Your answer must consist of the lines running from the one that holds "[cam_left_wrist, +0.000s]" to the end of the data, copied exactly.

Top of DATASET CONTENT

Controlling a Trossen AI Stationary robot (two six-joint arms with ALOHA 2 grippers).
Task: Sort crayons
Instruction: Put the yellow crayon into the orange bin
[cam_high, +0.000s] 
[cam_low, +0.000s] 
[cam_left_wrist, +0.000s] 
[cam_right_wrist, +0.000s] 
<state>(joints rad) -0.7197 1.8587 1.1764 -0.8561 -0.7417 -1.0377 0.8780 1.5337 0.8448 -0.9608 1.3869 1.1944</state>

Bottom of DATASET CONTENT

- **OUTPUT OF THE EXERCISE**
[cam_left_wrist, +0.000s] 
[cam_right_wrist, +0.000s] 
<state>(joints rad) -0.7197 1.8587 1.1764 -0.8561 -0.7417 -1.0377 0.8780 1.5337 0.8448 -0.9608 1.3869 1.1944</state>

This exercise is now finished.